Directions for this task >>
Take the line containing "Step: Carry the" and each line after it through the end of the data below, and return them exactly, minus any pictures.

___ Data ___

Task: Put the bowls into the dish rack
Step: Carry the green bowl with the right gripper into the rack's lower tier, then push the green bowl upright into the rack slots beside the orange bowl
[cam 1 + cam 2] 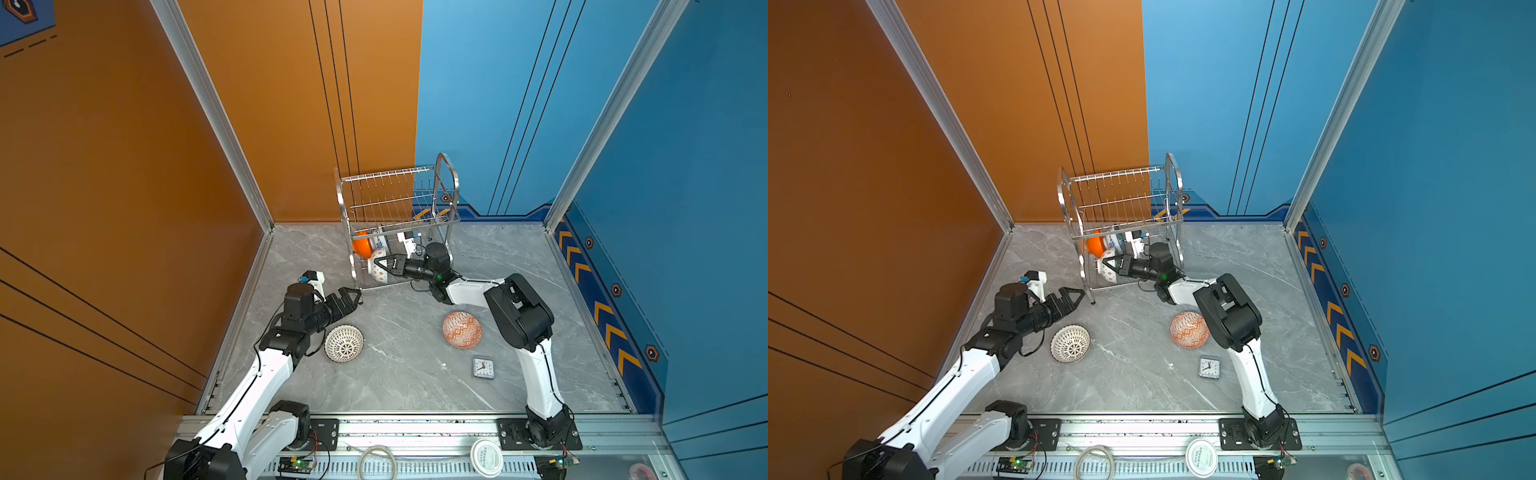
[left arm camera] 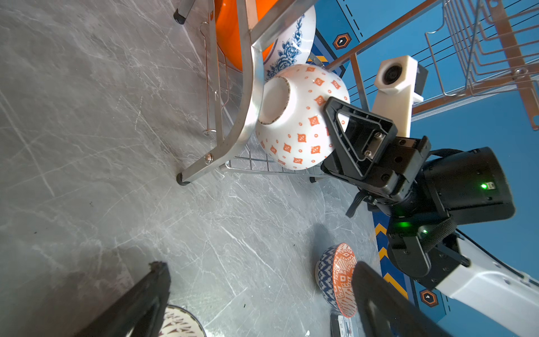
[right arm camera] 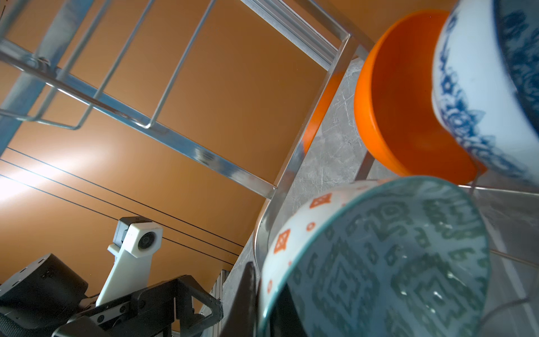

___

Result of this task >>
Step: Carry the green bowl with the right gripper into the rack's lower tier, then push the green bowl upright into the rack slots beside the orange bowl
[cam 1 + cam 2] 
[left arm camera] 
[right arm camera] 

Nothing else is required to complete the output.